Gone in 2 minutes: Mac gets hacked first in contest

Mac OS X was the first operating system to go down in a contest that invited hackers to break into Mac, Linux and Vista machines.

It may be the quickest US$10,000 Charlie Miller ever earned.

He took the first of three laptop computers -- and a US$10,000 cash prize -- Thursday after breaking into a MacBook Air at the CanSecWest security conference's PWN 2 OWN hacking contest.

Show organizers offered a Sony Vaio, Fujitsu U810 and the MacBook as prizes, saying that they could be won by anybody at the show who could find a way to hack into each of them and read the contents of a file on the system, using a previously undisclosed "0day" attack.

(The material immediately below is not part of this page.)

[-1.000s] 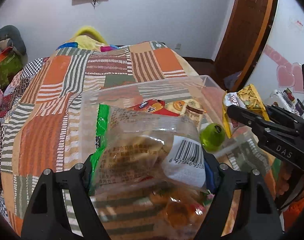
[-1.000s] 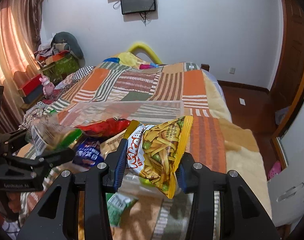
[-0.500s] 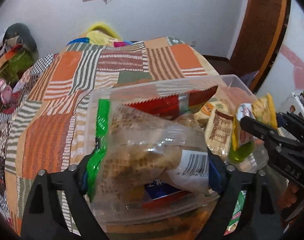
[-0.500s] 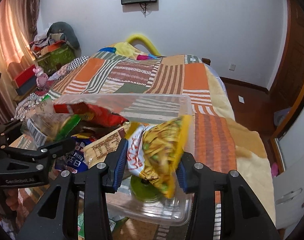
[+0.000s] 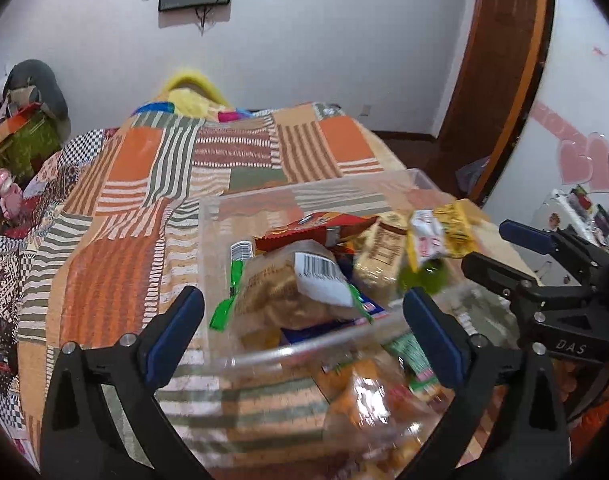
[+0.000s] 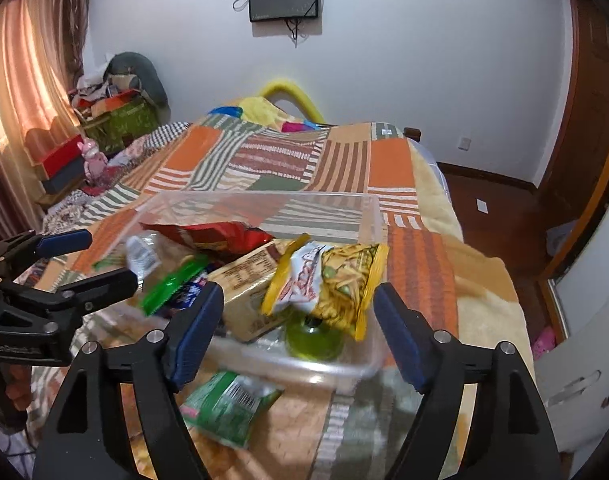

Nobody was able to hack into the systems on the first day of the contest when contestants were only allowed to attack the computers over the network, but on Thursday the rules were relaxed so that attackers could direct contest organizers using the computers to do things like visit Web sites or open e-mail messages.

Miller, best known as one of the researchers who first hacked Apple's iPhone last year, didn't take much time. Within 2 minutes, he directed the contest's organizers to visit a Web site that contained his exploit code, which then allowed him to seize control of the computer, as about 20 onlookers cheered him on.

He was the first contestant to attempt an attack on any of the systems.

Miller was quickly given a nondisclosure agreement to sign and he's not allowed to discuss particulars of his bug until the contest's sponsor, TippingPoint, can notify the vendor.

Contest rules state that Miller could only take advantage of software that was preinstalled on the Mac, so the flaw he exploited must have been accessible, or possibly inside, Apple's Safari browser.

Last year's contest winner, Dino Dai Zovi, exploited a vulnerability in QuickTime to take home the prize.

Dai Zovi, who congratulated Miller after his hack, didn't participate in this year's contest, saying it was time for someone else to win.